Word for word, transcribe the material below from its first line to the line with "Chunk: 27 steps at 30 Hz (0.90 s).", both included.

(Beginning of Collected material)

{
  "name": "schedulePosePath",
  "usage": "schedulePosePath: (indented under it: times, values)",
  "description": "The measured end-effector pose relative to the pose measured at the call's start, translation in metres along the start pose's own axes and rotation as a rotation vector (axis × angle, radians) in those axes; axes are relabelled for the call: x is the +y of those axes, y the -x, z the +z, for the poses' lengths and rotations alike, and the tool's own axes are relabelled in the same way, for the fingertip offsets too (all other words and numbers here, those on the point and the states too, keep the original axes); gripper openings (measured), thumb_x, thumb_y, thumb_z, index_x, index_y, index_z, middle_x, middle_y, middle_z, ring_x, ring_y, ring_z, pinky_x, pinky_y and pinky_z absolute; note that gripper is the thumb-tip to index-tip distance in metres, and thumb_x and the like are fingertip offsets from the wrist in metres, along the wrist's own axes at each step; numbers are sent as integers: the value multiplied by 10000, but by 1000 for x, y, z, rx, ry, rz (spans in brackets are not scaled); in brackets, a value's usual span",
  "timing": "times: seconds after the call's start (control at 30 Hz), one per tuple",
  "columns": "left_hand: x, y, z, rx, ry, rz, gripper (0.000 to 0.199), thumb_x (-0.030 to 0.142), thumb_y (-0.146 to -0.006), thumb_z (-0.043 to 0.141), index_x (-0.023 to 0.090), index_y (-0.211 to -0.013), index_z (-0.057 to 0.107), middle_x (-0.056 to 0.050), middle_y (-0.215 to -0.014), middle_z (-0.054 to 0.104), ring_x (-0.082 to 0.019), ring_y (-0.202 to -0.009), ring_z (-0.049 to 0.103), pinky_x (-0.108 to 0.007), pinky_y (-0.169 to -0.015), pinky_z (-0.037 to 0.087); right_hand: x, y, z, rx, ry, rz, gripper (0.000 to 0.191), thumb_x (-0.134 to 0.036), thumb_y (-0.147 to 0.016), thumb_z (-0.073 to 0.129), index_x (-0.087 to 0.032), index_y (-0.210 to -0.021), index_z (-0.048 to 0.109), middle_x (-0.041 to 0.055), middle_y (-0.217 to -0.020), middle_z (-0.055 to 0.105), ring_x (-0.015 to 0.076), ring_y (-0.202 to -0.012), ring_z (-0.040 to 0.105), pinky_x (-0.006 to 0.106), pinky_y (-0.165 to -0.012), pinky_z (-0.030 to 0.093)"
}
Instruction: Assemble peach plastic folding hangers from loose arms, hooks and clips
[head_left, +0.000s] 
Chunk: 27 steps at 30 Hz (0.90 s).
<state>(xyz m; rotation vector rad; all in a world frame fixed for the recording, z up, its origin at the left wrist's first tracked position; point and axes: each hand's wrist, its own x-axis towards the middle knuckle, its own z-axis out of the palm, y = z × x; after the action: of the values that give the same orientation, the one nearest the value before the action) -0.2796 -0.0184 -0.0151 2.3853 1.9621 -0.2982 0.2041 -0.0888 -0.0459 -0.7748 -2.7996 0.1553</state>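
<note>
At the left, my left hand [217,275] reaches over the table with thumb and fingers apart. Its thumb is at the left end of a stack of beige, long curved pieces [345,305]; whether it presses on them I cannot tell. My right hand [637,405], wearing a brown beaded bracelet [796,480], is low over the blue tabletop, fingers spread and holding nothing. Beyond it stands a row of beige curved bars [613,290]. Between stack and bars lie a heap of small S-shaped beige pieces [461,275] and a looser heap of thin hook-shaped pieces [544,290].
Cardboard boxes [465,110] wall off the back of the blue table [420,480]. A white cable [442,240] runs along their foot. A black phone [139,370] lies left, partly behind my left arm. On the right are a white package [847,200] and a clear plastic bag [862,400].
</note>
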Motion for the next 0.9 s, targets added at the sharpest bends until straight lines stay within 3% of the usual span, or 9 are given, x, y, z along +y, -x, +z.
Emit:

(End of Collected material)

§ Response area
{
  "name": "schedulePosePath",
  "usage": "schedulePosePath: (indented under it: times, values)",
  "description": "The measured end-effector pose relative to the pose measured at the call's start, translation in metres along the start pose's own axes and rotation as a rotation vector (axis × angle, radians) in those axes; axes are relabelled for the call: x is the +y of those axes, y the -x, z the +z, for the poses' lengths and rotations alike, and the tool's own axes are relabelled in the same way, for the fingertip offsets too (all other words and numbers here, those on the point and the states too, keep the original axes); gripper openings (measured), thumb_x, thumb_y, thumb_z, index_x, index_y, index_z, middle_x, middle_y, middle_z, ring_x, ring_y, ring_z, pinky_x, pinky_y and pinky_z absolute; note that gripper is the thumb-tip to index-tip distance in metres, and thumb_x and the like are fingertip offsets from the wrist in metres, along the wrist's own axes at each step; numbers are sent as integers: the value multiplied by 10000, but by 1000 for x, y, z, rx, ry, rz (spans in brackets are not scaled); in brackets, a value's usual span",
  "timing": "times: seconds after the call's start (control at 30 Hz), one per tuple",
  "columns": "left_hand: x, y, z, rx, ry, rz, gripper (0.000 to 0.199), thumb_x (-0.030 to 0.142), thumb_y (-0.146 to -0.006), thumb_z (-0.043 to 0.141), index_x (-0.023 to 0.090), index_y (-0.211 to -0.013), index_z (-0.057 to 0.107), middle_x (-0.056 to 0.050), middle_y (-0.215 to -0.014), middle_z (-0.054 to 0.104), ring_x (-0.082 to 0.019), ring_y (-0.202 to -0.009), ring_z (-0.049 to 0.103), pinky_x (-0.108 to 0.007), pinky_y (-0.169 to -0.015), pinky_z (-0.037 to 0.087); right_hand: x, y, z, rx, ry, rz, gripper (0.000 to 0.191), thumb_x (-0.134 to 0.036), thumb_y (-0.147 to 0.016), thumb_z (-0.073 to 0.129), index_x (-0.087 to 0.032), index_y (-0.210 to -0.021), index_z (-0.048 to 0.109), middle_x (-0.041 to 0.055), middle_y (-0.217 to -0.020), middle_z (-0.055 to 0.105), ring_x (-0.015 to 0.076), ring_y (-0.202 to -0.012), ring_z (-0.040 to 0.105), pinky_x (-0.006 to 0.106), pinky_y (-0.165 to -0.012), pinky_z (-0.030 to 0.093)"
}
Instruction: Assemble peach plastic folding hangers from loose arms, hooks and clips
[head_left, +0.000s] 
Chunk: 27 steps at 30 Hz (0.90 s).

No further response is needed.